OK, I've taken a stab at integrating feedback
received since 15 Feb:

  DRAFT Findings on when to use GET to make resources addressable

  DRAFT by Dan Connolly, for the TAG
  $Revision: 1.11 $ of $Date: 2002/05/01 21:30:59 $
  by $Author: connolly $
  http://www.w3.org/2001/tag/doc/get7


plaintext copy follows, for convenience...


   [1]W3C [2]TAG [3]findings

      [1] http://www.w3.org/
      [2] http://www.w3.org/2001/tag/
      [3] http://www.w3.org/2001/tag/findings

        DRAFT Findings on when to use GET to make resources addressable

   ref. issue [4]whenToUseGet-7

      [4] http://www.w3.org/2001/tag/ilist#whenToUseGet-7


    DRAFT by Dan Connolly, for the TAG
    $Revision: 1.11 $ of $Date: 2002/05/01 21:30:59 $ by $Author:
    connolly $

   Two principles are central to the design of Web sites and
   applications:
     * All important resources should be identifiable by URI.
     * Following references in the web is safe; i.e. agents do not incur
       obligations by following links

   It's possible to share information using Web technologies without
   giving the information a URI, but it's not optimal. For example, a
   product catalog can be built using an HTML form where the client
   provides a product number to the server in an HTTP POST request, and
   information about the product comes back in the response. But that
   design does not allow the client to make a link to the information
   about the product, bookmark it, or use it with any of the many Web
   technologies (e.g., XSLT's document() function, RDF assertions,
XLink,
   ...) that depend on info being URI addressable.

   HTML forms that use the GET method provide a URI for each combination
   of inputs. The relevant section of the HTML specification is:

     The "get" method should be used when the form is idempotent (i.e.,
     causes no side-effects). Many database searches have no visible
     side-effects and make ideal applications for the "get" method.

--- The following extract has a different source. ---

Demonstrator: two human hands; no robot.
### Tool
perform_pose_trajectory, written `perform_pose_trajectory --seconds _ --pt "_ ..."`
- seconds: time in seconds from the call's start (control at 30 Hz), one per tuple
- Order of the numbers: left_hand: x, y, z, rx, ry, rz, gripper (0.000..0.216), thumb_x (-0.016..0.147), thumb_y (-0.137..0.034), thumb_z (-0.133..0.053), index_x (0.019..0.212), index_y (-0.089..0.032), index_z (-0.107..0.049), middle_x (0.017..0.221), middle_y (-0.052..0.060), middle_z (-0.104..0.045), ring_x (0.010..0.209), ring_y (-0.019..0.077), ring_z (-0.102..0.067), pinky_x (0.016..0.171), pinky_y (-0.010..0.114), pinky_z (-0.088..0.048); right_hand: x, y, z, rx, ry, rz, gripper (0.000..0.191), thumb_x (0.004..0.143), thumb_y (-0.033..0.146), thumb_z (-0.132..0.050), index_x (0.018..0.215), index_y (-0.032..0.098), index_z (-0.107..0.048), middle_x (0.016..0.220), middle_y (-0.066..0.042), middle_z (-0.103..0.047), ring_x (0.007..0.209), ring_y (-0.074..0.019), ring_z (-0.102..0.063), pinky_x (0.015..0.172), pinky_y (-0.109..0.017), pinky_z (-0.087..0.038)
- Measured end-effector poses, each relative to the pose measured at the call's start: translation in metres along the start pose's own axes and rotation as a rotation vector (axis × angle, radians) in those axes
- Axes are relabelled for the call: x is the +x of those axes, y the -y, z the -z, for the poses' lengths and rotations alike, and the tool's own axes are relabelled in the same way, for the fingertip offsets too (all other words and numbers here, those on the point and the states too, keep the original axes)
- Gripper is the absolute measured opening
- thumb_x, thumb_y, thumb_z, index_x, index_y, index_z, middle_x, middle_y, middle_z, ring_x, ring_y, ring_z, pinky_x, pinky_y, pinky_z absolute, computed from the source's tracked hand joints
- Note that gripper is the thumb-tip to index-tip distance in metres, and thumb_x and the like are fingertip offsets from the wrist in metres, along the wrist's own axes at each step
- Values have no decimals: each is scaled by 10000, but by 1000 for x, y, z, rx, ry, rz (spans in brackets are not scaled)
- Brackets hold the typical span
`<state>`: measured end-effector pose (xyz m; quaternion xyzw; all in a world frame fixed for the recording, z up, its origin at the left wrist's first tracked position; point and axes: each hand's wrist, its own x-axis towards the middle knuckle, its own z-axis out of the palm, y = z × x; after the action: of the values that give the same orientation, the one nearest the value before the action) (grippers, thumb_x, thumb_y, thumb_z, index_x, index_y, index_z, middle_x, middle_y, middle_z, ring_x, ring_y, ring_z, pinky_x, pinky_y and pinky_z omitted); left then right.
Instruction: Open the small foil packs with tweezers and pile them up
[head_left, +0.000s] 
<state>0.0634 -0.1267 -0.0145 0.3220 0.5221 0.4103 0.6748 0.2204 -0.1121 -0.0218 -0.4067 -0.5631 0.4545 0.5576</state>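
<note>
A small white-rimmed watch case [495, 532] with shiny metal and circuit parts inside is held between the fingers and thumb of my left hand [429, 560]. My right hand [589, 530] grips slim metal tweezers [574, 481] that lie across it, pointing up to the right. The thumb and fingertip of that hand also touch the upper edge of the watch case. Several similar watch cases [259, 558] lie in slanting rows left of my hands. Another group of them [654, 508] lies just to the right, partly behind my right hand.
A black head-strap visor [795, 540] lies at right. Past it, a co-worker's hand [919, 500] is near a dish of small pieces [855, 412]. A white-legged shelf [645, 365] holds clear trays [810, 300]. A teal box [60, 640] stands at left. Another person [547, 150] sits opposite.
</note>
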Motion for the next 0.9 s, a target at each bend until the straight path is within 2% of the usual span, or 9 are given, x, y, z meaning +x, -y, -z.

     [5]17.13.1 Form submission method of HTML 4.01 (text has been in
     HTML spec back to [6]HTML 2.0)

      [5]
http://www.w3.org/TR/1999/REC-html401-19991224/interact/forms.html#h-17.13.1
      [6] http://www.w3.org/MarkUp/html-spec/html-spec_8.html#SEC8.2.2

   Unfortunately, the term [7]idempotent is misused there, and the term
   [8]side-effects is stretched from its use in the design of
programming
   languages. The HTTP 1.1 specification is more precise on the matter:

      [7] http://wombat.doc.ic.ac.uk/foldoc/foldoc.cgi?idempotent
      [8] http://wombat.doc.ic.ac.uk/foldoc/foldoc.cgi?query=side+effect

     Implementors should be aware that the software represents the user
     in their interactions over the Internet, and should be careful to
     allow the user to be aware of any actions they might take which may
     have an unexpected significance to themselves or others.

     In particular, the convention has been established that the GET and
     HEAD methods SHOULD NOT have the significance of taking an action
     other than retrieval. These methods ought to be considered "safe".
     This allows user agents to represent other methods, such as POST,
     PUT and DELETE, in a special way, so that the user is made aware of
     the fact that a possibly unsafe action is being requested.

     Naturally, it is not possible to ensure that the server does not
     generate side-effects as a result of performing a GET request; in
     fact, some dynamic resources consider that a feature. The important
     distinction here is that the user did not request the side-effects,
     so therefore cannot be held accountable for them.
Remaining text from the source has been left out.